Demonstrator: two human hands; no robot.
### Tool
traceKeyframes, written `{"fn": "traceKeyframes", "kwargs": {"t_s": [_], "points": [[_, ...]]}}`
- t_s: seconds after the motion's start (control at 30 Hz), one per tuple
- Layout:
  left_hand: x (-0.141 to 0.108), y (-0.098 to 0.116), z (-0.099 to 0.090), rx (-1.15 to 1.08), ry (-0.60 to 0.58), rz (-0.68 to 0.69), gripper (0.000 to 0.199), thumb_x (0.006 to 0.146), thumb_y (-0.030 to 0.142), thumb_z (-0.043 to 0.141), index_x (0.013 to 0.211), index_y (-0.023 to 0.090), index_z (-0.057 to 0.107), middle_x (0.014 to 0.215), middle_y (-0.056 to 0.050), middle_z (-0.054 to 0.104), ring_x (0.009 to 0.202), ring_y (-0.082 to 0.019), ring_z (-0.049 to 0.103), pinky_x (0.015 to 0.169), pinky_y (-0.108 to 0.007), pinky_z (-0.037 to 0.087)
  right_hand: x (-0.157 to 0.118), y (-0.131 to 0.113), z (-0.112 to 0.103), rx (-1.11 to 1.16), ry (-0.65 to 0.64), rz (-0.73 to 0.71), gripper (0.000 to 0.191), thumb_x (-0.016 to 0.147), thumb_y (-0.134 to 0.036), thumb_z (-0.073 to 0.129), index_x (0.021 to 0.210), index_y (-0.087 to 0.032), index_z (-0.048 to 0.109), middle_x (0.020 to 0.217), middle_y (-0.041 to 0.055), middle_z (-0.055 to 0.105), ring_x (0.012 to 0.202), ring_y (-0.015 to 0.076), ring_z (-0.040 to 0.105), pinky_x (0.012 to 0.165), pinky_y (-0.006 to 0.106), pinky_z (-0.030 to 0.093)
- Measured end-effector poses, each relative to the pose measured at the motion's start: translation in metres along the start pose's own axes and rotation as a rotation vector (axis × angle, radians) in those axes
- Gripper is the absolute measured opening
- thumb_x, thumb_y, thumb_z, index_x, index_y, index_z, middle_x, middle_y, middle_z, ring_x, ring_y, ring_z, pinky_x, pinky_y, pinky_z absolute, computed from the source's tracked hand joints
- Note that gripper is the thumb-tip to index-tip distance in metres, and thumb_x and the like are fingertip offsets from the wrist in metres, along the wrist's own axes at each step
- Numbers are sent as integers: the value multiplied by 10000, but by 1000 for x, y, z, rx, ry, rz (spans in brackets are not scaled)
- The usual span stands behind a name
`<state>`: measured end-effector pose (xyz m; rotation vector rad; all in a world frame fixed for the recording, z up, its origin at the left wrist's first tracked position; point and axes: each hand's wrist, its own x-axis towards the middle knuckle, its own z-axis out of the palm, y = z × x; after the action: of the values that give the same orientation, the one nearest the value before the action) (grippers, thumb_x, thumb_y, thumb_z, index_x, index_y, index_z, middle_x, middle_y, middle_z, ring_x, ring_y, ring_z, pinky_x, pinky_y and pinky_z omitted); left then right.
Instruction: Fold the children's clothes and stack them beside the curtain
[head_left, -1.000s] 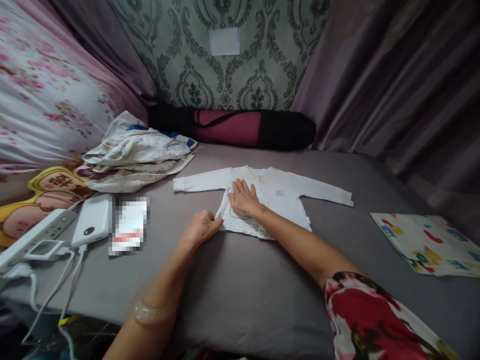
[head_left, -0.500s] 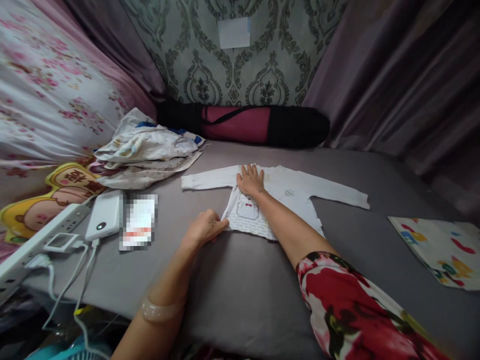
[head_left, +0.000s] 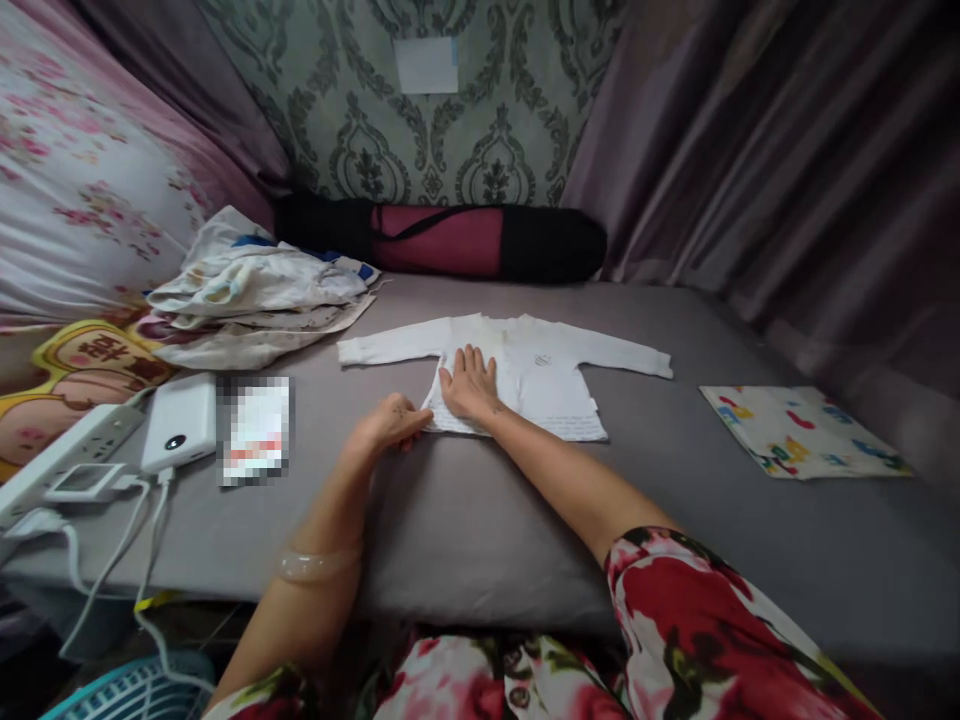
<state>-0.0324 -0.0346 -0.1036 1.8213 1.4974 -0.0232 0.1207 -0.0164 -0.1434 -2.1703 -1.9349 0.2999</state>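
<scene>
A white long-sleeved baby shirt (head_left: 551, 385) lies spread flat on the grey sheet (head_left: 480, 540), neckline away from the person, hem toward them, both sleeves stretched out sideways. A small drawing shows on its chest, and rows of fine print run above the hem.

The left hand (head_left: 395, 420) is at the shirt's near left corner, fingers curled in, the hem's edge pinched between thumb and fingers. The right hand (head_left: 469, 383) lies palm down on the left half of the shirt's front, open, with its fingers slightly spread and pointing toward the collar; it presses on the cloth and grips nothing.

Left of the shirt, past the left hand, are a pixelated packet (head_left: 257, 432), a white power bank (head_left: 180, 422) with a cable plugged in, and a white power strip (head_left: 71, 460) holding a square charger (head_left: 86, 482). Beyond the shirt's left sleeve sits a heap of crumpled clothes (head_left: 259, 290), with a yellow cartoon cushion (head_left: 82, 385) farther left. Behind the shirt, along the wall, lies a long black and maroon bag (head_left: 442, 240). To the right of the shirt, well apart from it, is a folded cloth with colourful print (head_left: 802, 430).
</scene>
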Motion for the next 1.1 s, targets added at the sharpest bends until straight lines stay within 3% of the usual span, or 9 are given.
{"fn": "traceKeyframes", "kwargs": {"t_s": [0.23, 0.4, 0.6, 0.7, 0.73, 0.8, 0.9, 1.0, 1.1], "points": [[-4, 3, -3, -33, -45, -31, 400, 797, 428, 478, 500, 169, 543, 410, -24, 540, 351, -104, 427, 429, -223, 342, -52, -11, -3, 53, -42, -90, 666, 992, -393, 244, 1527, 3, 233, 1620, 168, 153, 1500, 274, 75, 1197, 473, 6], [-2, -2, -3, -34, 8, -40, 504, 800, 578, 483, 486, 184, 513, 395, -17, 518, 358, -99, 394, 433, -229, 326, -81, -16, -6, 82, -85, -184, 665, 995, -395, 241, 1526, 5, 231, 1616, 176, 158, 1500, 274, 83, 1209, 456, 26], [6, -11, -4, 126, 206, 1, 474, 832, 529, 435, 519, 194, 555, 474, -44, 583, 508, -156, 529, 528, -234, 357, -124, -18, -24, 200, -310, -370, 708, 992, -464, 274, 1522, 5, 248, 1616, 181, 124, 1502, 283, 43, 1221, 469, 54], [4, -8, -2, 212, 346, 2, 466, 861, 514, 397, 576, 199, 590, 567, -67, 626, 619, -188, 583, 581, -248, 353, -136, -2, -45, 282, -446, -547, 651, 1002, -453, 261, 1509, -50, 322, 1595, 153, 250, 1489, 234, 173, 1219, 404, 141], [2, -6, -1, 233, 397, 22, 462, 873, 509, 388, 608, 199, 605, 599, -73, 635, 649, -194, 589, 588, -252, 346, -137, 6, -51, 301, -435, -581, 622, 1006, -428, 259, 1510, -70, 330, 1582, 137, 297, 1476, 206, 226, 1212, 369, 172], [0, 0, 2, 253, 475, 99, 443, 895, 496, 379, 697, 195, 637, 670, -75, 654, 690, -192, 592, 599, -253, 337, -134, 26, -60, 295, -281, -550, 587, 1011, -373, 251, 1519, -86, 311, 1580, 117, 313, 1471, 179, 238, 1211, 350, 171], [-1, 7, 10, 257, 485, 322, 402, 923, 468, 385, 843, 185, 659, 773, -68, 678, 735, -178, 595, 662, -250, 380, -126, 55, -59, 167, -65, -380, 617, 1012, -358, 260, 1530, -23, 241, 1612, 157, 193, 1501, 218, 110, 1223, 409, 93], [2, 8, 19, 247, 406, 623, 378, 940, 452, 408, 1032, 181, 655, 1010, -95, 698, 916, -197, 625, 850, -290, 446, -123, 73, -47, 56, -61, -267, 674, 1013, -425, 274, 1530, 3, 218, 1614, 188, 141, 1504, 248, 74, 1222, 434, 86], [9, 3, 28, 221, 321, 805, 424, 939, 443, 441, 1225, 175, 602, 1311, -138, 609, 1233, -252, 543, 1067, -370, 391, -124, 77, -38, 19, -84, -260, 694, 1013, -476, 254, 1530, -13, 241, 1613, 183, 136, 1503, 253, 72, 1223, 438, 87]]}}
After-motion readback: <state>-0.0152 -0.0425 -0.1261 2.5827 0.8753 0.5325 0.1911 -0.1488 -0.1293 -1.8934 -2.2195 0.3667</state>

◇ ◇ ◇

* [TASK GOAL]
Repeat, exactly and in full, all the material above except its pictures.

* [SOLVED PROBLEM]
Demonstrator: two human hands; no robot.
### Tool
traceKeyframes, written `{"fn": "traceKeyframes", "kwargs": {"t_s": [_], "points": [[_, ...]]}}`
- t_s: seconds after the motion's start (control at 30 Hz), one per tuple
- Layout:
  left_hand: x (-0.141 to 0.108), y (-0.098 to 0.116), z (-0.099 to 0.090), rx (-1.15 to 1.08), ry (-0.60 to 0.58), rz (-0.68 to 0.69), gripper (0.000 to 0.199), thumb_x (0.006 to 0.146), thumb_y (-0.030 to 0.142), thumb_z (-0.043 to 0.141), index_x (0.013 to 0.211), index_y (-0.023 to 0.090), index_z (-0.057 to 0.107), middle_x (0.014 to 0.215), middle_y (-0.056 to 0.050), middle_z (-0.054 to 0.104), ring_x (0.009 to 0.202), ring_y (-0.082 to 0.019), ring_z (-0.049 to 0.103), pinky_x (0.015 to 0.169), pinky_y (-0.108 to 0.007), pinky_z (-0.037 to 0.087)
  right_hand: x (-0.157 to 0.118), y (-0.131 to 0.113), z (-0.112 to 0.103), rx (-1.11 to 1.16), ry (-0.65 to 0.64), rz (-0.73 to 0.71), gripper (0.000 to 0.191), thumb_x (-0.016 to 0.147), thumb_y (-0.134 to 0.036), thumb_z (-0.073 to 0.129), index_x (0.021 to 0.210), index_y (-0.087 to 0.032), index_z (-0.048 to 0.109), middle_x (0.020 to 0.217), middle_y (-0.041 to 0.055), middle_z (-0.055 to 0.105), ring_x (0.012 to 0.202), ring_y (-0.015 to 0.076), ring_z (-0.040 to 0.105), pinky_x (0.012 to 0.165), pinky_y (-0.006 to 0.106), pinky_z (-0.030 to 0.093)
- Measured end-effector poses, each relative to the pose measured at the motion's start: translation in metres along the start pose's own axes and rotation as a rotation vector (axis × angle, radians) in those axes
- Gripper is the absolute measured opening
- thumb_x, thumb_y, thumb_z, index_x, index_y, index_z, middle_x, middle_y, middle_z, ring_x, ring_y, ring_z, pinky_x, pinky_y, pinky_z absolute, computed from the source's tracked hand joints
- Note that gripper is the thumb-tip to index-tip distance in metres, and thumb_x and the like are fingertip offsets from the wrist in metres, along the wrist's own axes at each step
- Numbers are sent as integers: the value multiplied by 10000, but by 1000 for x, y, z, rx, ry, rz (spans in brackets are not scaled)
- The usual span stands behind a name
`<state>`: measured end-effector pose (xyz m; rotation vector rad; all in a world frame fixed for the recording, z up, its origin at the left wrist's first tracked position; point and axes: each hand's wrist, its own x-axis towards the middle knuckle, its own z-axis out of the palm, y = z × x; after the action: of the values that give the same orientation, the one nearest the value before the action) (grippers, thumb_x, thumb_y, thumb_z, index_x, index_y, index_z, middle_x, middle_y, middle_z, ring_x, ring_y, ring_z, pinky_x, pinky_y and pinky_z omitted); left then right.
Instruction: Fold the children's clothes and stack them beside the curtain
[head_left, -1.000s] 
[head_left, -0.500s] 
[head_left, +0.000s] 
<state>-0.0324 -0.0346 -0.1036 1.8213 1.4974 -0.0232 0.1207 -0.0164 -0.1434 -2.1703 -1.9349 0.2999</state>
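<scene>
A white long-sleeved baby shirt (head_left: 551, 385) lies spread flat on the grey sheet (head_left: 480, 540), neckline away from the person, hem toward them, both sleeves stretched out sideways. A small drawing shows on its chest, and rows of fine print run above the hem.

The left hand (head_left: 395, 420) is at the shirt's near left corner, fingers curled in, the hem's edge pinched between thumb and fingers. The right hand (head_left: 469, 383) lies palm down on the left half of the shirt's front, open, with its fingers slightly spread and pointing toward the collar; it presses on the cloth and grips nothing.

Left of the shirt, past the left hand, are a pixelated packet (head_left: 257, 432), a white power bank (head_left: 180, 422) with a cable plugged in, and a white power strip (head_left: 71, 460) holding a square charger (head_left: 86, 482). Beyond the shirt's left sleeve sits a heap of crumpled clothes (head_left: 259, 290), with a yellow cartoon cushion (head_left: 82, 385) farther left. Behind the shirt, along the wall, lies a long black and maroon bag (head_left: 442, 240). To the right of the shirt, well apart from it, is a folded cloth with colourful print (head_left: 802, 430).
</scene>
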Motion for the next 1.1 s, targets added at the sharpest bends until straight lines stay within 3% of the usual span, or 9 are given.
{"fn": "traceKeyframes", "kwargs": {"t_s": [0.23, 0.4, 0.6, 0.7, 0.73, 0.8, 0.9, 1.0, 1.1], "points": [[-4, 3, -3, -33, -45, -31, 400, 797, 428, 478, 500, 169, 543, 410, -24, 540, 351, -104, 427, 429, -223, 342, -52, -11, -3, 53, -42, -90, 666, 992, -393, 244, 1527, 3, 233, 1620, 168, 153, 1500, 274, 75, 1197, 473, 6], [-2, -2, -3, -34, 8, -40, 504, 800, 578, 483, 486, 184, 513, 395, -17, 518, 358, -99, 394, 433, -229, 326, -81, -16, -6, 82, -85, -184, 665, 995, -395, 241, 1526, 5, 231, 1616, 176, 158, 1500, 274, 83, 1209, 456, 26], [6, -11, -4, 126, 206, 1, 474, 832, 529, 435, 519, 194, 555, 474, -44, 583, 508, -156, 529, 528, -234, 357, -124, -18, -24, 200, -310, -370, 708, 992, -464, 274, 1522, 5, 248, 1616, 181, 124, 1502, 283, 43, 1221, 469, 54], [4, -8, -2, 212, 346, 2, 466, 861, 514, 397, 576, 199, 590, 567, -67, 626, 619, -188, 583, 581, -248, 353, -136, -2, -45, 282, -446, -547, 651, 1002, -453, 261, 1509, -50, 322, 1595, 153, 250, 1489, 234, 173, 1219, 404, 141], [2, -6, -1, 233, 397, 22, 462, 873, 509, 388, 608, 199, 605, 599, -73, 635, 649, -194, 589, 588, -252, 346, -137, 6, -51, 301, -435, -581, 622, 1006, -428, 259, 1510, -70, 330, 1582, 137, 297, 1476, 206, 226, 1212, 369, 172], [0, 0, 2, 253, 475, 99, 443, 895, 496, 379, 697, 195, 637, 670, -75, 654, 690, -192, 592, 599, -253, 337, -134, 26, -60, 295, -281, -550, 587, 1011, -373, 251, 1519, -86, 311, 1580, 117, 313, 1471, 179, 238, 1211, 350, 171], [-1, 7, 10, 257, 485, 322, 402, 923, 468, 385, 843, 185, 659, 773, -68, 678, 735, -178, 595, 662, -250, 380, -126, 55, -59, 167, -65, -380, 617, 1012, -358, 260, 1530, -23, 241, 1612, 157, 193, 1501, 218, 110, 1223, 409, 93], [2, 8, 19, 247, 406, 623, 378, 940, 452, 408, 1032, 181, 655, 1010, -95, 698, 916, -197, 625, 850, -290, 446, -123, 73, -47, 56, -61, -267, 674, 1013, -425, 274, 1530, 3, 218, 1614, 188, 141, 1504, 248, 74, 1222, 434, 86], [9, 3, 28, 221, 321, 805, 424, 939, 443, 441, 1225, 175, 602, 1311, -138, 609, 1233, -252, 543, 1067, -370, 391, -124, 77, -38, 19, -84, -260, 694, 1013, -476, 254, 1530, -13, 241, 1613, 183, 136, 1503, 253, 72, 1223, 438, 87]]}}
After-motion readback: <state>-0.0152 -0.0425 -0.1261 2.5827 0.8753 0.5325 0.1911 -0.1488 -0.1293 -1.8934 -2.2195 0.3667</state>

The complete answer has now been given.